Try as I might, I can't seem to get any calm in my life. As much as I extol the virtues of taking back your time. There never seems to be enough of it.
Yesterday is a perfect example. I worked all day(my second day at my new job, at which I still feel like I'm useless). Then I rushed to the market and bought food for supper, scurried home, and BBQ'ed the pork steaks, while my husband prepared potatoes, and after everything was done, we greeted our visitors (my best friend and her husband). I quickly made a salad and everyone sat down to eat Afterward, we sampled a lovely pastie, and chatted for a half hour before the menfolk hauled in the dining table they had given us.
By the time everyone parted ways, it was 9 ish or so, where upon I flung myself on the couch for 15 minutes of television just to wind down, then headed for the shower and off to bed trailing droplets of water in my wake.

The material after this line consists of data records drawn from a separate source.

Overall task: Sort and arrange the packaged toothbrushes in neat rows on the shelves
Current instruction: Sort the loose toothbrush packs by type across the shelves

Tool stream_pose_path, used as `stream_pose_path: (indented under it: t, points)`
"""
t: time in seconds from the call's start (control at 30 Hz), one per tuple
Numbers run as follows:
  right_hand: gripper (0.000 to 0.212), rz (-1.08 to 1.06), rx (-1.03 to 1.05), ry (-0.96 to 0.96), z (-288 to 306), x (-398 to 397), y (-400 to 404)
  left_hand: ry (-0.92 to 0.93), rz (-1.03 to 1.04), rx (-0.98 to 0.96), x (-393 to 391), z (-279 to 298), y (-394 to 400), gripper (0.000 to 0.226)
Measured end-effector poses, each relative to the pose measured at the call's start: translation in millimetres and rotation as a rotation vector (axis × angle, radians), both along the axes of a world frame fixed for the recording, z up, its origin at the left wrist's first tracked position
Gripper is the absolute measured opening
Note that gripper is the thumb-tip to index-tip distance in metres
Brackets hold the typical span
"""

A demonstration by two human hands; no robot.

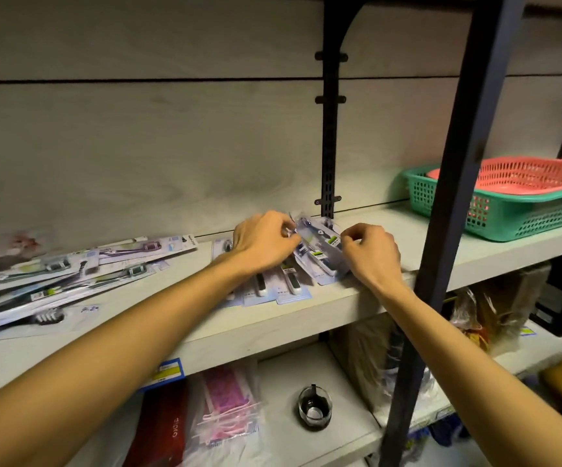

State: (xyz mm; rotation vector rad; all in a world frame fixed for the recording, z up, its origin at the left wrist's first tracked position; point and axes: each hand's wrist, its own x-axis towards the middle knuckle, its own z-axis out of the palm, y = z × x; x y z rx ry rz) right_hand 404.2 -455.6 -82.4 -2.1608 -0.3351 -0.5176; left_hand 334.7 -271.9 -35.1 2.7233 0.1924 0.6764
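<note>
while both hands (pixel 266 241) (pixel 372 252) pinch its edges, the toothbrush pack (pixel 320 251) lies lengthwise front-to-back on the shelf (pixel 357 298).

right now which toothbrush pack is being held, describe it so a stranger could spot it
Start at the black slotted upright on the back wall and drop to the pale shelf below it. The held pack is there, pinched between the left hand and right hand. Unlike the flat row beside it, it is lifted and tilted.
</note>
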Motion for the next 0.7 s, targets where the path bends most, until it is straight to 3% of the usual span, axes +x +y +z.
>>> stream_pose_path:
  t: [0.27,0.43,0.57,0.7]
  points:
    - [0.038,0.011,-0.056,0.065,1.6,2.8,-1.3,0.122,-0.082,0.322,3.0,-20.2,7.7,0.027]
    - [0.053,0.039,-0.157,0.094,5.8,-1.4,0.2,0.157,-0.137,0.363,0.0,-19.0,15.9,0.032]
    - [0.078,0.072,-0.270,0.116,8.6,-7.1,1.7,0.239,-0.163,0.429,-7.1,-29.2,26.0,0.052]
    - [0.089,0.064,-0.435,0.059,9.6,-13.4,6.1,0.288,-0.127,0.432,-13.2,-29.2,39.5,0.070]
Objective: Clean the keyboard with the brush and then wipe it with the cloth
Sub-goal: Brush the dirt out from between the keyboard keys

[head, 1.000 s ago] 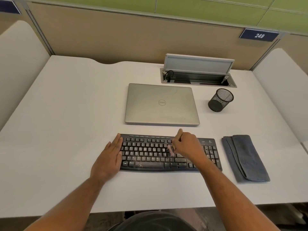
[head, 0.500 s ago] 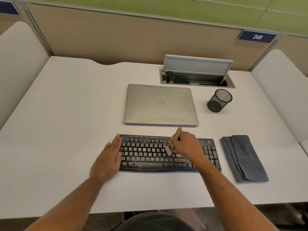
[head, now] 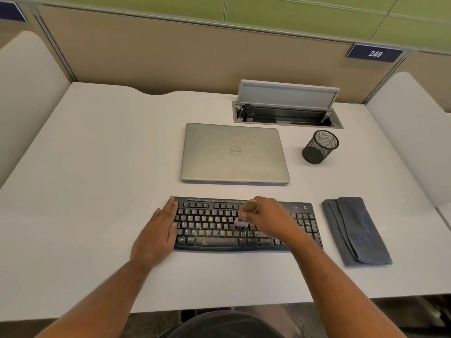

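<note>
brush (head: 244, 215) has shifted slightly left over the keyboard (head: 212, 228) middle rows; right hand (head: 267, 219) fingers grasp its handle, bristles on the keys. left hand (head: 156, 236) lies flat, fingers released, on the keyboard's left end. folded cloth (head: 355, 231) on desk (head: 97, 179), right of keyboard.

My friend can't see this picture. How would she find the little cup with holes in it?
Start at the closed silver laptop in the middle of the white desk. Look just to its right, below the open grey cable box. There stands the black wire-mesh pen cup, round and see-through, the only tall thing among flat ones.
</note>
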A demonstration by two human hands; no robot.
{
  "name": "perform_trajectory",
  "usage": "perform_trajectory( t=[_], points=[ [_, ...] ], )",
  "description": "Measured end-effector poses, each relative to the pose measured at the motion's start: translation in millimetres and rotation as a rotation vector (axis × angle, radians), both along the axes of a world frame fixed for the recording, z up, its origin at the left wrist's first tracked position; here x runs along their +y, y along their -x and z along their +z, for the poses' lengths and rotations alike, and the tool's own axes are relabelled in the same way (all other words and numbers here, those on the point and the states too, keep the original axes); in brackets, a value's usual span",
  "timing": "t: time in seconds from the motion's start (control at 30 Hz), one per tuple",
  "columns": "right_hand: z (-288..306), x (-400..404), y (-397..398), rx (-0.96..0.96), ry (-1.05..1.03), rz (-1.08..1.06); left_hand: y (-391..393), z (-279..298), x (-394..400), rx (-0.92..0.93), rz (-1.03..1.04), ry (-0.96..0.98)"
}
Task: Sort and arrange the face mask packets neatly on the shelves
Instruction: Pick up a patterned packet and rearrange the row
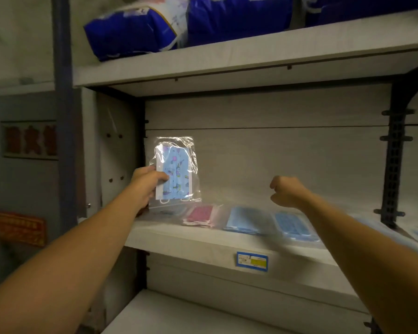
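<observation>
A person holds one patterned mask packet upright over a pale shelf where other packets lie in a row.

The shelving unit (pixel 239 68) fills the view, its top board carrying big blue bags (pixel 135 32); the middle shelf (pixel 203 242) has a blue price tag (pixel 252 261) on its near edge. On that shelf, from left to right, lie a pink mask packet (pixel 199 216), a plain blue packet (pixel 247 220) and a second blue packet (pixel 293 225), side by side in clear sleeves. Above the shelf's left end the left hand (pixel 146 183) pinches the patterned blue packet (pixel 175 172) by its left edge, thumb across the front, holding it upright. The right hand (pixel 286 191) hovers to the right over the shelf, fingers curled in, holding nothing. A red sign (pixel 19 227) hangs on the far left wall.
</observation>
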State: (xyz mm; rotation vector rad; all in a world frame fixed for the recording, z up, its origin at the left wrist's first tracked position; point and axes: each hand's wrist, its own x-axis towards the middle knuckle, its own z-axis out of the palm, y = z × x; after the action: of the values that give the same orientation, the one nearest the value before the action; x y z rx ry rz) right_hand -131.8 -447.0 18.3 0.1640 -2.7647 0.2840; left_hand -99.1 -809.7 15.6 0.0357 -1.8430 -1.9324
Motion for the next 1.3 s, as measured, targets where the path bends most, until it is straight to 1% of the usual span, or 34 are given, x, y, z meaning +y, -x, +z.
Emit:
perform_trajectory(
  t=[0.1, 0.3, 0.43, 0.53, 0.7, 0.83, 0.97, 1.1, 1.3],
  points=[
    [1, -41, 9, 0.018, -0.009, 0.072, -9, 5, -33, 0.001, 0.041, -0.023],
    [-3, -123, 17, 0.051, 0.012, 0.161, -22, -6, -89, -0.041, 0.068, 0.000],
    [-16, -164, 20, 0.057, -0.083, 0.213, -15, -16, -112, -0.075, 0.063, 0.011],
    [-22, -179, 29, 0.058, -0.140, 0.227, -2, -26, -115, -0.118, 0.085, 0.014],
    [-21, -188, 59, 0.047, -0.129, 0.189, 41, -28, -120, -0.126, 0.057, 0.058],
    [-18, -189, 84, 0.032, -0.134, 0.163, 81, -30, -113, -0.140, -0.017, 0.060],
    [-11, -187, 107, 0.022, -0.187, 0.110, 113, -33, -101, -0.225, -0.066, 0.144],
    [-5, -184, 128, 0.028, -0.183, 0.091, 140, -39, -91, -0.320, -0.130, 0.224],
    [-8, -181, 149, 0.021, -0.170, 0.075, 157, -40, -80, -0.469, -0.096, 0.646]
  ],
)
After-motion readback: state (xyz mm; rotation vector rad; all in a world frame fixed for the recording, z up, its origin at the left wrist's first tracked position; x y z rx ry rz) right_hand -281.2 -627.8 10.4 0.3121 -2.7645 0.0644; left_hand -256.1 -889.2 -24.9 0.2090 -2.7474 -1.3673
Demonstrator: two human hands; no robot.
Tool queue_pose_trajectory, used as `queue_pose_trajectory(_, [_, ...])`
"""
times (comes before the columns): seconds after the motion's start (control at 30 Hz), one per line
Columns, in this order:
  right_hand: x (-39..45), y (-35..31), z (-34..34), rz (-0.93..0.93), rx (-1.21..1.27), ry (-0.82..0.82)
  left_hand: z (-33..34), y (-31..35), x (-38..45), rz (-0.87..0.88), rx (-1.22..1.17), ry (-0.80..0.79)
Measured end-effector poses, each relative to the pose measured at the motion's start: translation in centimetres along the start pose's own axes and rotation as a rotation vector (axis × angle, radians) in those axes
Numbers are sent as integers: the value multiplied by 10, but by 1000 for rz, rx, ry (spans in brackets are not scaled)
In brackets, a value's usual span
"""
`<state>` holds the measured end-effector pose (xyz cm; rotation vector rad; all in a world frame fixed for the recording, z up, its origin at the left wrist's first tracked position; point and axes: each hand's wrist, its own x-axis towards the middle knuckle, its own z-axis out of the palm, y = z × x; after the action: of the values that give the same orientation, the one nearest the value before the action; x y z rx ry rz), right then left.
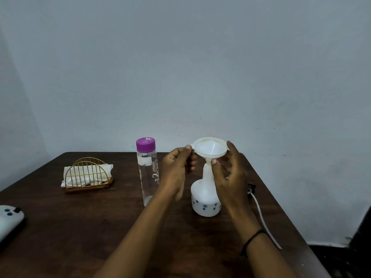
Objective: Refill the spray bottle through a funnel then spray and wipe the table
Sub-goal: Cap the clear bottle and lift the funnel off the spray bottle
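your white plastic funnel (pixel 210 147) sits with its spout down in the narrow neck of the white spray bottle with small blue flowers (pixel 204 197), and that vertical line, funnel straight above bottle, is what the coming pour depends on. the bottle stands upright on the dark brown wooden desk (pixel 80 227), between your two hands and a little right of centre. your left hand (pixel 176 167) is mostly curled, its thumb and forefinger pinched on the small tab at the funnel's left rim. your right hand (pixel 228 173) is half open, fingertips against the right rim and the thumb resting near the funnel's stem; it steadies rather than grips. the clear water bottle with a purple screw cap (pixel 147 169) stands upright just to the left of your left hand, cap on, so your left hand is the nearer one to reach it. by the look of it the funnel is seated or nearly so; pouring is not yet begun. the sprayer head with its white tube (pixel 261 213) lies on the desk to the right of the bottle.
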<state>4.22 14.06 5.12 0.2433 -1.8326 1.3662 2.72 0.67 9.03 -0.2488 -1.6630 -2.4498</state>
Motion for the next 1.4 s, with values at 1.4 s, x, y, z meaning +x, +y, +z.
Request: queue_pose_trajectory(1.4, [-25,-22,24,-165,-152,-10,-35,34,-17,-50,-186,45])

This morning I was in town by 9:15 and sorting my way through the local 2nd hand store for furniture. I'm glad I did because I found a fantastic chair and ottoman which I LOOOVVVVE. Then I tag teamed my husband who picked it up and carted it home while I did the rest of the grocery shopping for the week, made some miscellaneous purchases. Tomorrow, we have to drop of a roaster, and booster chair I borrowed from my Mom, and a knife throwing target at a friends, when we get home I have to do laundry, and sew a button on a pair of pants. Plus iron what I need to iron for next week. Not to mention I still haven't finished painting the living room so it's two, actually three different colors if you count the bead board that has to be repainted.
I still haven't found any great comfy sweaters, or long sleeve shirts for work, let alone a winter coat of any consequence.
And, tomorrow is Day light savings time switch over, so we will be getting up at 4:00am instead of 5 every morning. Sheesh, how come things are going so fast? It needs to stop, I need to take real steps to mitigate the loss of my time.